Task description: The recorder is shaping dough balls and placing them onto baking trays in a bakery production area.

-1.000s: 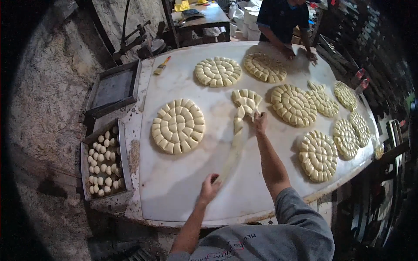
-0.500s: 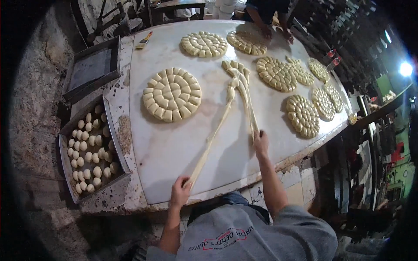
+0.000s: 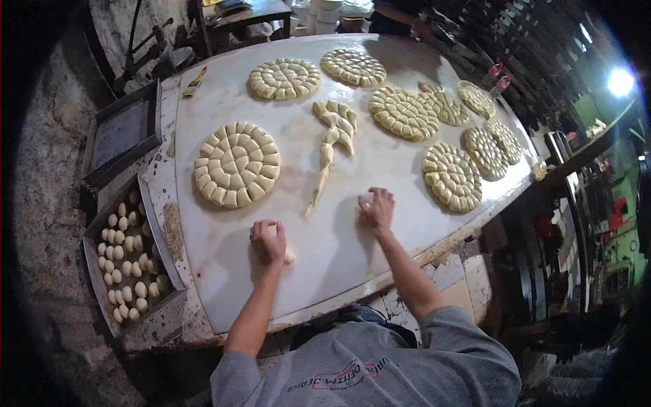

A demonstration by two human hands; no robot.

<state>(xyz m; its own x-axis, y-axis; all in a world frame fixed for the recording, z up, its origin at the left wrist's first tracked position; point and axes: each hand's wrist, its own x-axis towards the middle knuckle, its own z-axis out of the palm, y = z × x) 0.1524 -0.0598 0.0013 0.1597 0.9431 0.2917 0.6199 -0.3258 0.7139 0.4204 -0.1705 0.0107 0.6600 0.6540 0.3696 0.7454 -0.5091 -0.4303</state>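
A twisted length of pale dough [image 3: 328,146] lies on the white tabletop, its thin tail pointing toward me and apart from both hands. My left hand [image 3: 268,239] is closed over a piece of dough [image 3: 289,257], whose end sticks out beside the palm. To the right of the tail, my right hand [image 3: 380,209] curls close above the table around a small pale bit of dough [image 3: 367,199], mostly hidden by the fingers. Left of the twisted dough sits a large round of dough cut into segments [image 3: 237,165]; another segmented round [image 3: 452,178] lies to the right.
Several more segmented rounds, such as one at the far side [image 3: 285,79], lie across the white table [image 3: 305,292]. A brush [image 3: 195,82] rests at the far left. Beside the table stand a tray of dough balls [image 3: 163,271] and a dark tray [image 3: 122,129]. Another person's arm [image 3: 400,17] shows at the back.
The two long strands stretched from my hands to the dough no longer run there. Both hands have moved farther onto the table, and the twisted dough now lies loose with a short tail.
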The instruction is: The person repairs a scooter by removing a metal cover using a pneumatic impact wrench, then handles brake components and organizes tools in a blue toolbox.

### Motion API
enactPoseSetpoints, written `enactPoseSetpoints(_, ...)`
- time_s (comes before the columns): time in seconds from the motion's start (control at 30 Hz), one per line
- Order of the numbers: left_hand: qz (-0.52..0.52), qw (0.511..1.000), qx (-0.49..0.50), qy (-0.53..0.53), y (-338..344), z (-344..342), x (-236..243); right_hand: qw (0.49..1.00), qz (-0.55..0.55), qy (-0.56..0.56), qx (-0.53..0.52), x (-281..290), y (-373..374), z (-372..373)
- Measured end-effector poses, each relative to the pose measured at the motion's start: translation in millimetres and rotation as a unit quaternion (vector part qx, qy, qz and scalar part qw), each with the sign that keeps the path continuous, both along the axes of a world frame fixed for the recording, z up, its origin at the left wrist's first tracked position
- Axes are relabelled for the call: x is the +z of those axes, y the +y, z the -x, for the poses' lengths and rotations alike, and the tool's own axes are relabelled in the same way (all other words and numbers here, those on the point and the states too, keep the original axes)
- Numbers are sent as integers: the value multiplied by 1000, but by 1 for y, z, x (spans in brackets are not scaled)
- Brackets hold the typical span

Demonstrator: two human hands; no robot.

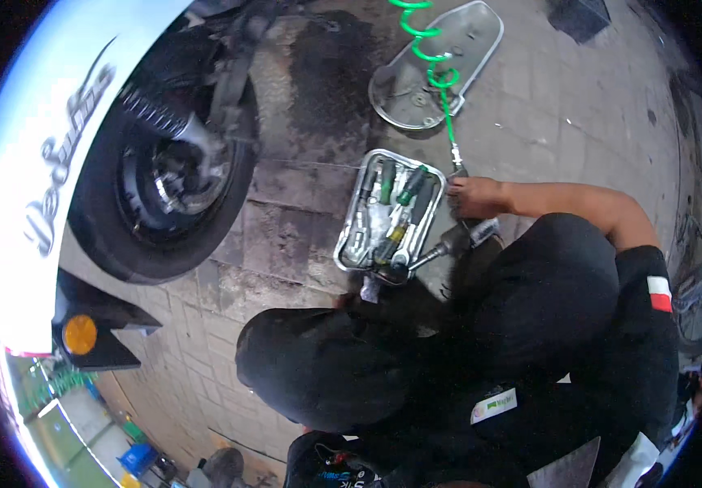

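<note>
Nearest: wearer's dark clothing; a white tag (pixel 494 405) on the front, a white-and-red band (pixel 659 294) on the right sleeve. Both knees bent, left knee (pixel 318 366) and right knee (pixel 558 268) up in view.

Left hand (pixel 340 301): mostly hidden behind the left knee; only a small patch shows. Cannot tell whether it is open, closed or holding anything. A scrap of clear plastic (pixel 370 289) is just beside it, below the tray.

Right hand (pixel 478 198): fingers wrapped around the handle of an air gun (pixel 457 239), just right of the tray. Body of gun below the hand, in front of the right knee; its thin metal nose points left to the tray's lower right corner. Contact there cannot be determined.

Tray (pixel 339 244): metal, rounded corners, on the paving (pixel 530 154). Contents: green-handled screwdrivers (pixel 410 187), a yellow-and-black handle (pixel 391 243), metal tools, a clear bag (pixel 379 218).

Hose (pixel 450 122): green, coiled, runs from the gun's handle up across a metal cover (pixel 477 41). Cover lies on the paving beyond the tray, hollow side up.

Left side: scooter panel (pixel 9 187), pale; wheel (pixel 111 244) beneath with spring (pixel 151 112); orange reflector (pixel 80 334) on a dark flap (pixel 119 329).

Upper right: a dark object (pixel 580 18), kind unclear.
</note>
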State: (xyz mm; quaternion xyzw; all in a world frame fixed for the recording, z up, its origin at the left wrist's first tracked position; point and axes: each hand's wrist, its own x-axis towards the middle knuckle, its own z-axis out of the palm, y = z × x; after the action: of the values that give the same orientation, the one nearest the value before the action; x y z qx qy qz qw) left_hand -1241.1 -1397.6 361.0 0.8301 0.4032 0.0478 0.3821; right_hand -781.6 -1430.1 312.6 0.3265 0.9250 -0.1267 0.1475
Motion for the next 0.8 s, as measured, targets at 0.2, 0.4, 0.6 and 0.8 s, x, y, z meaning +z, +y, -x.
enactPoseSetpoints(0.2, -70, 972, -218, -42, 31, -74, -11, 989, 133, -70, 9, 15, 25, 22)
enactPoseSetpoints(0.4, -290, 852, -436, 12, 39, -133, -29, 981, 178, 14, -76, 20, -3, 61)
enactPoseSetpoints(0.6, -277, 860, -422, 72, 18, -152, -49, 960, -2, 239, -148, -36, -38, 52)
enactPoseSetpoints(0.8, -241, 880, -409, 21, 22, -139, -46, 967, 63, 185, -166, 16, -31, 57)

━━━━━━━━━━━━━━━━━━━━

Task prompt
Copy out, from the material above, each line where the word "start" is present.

Exercise response
- time_s (comes before the columns): time in seconds from the motion's start (control at 30 Hz), one per line
- Measured end-effector poses, each relative to the pose measured at the motion's start: translation in millimetres and rotation as a unit quaternion (vector part qx, qy, qz and scalar part qw), each with the sign that keeps the path continuous, both along the axes of a world frame fixed for the recording, z up, its origin at the left wrist's first tracked position

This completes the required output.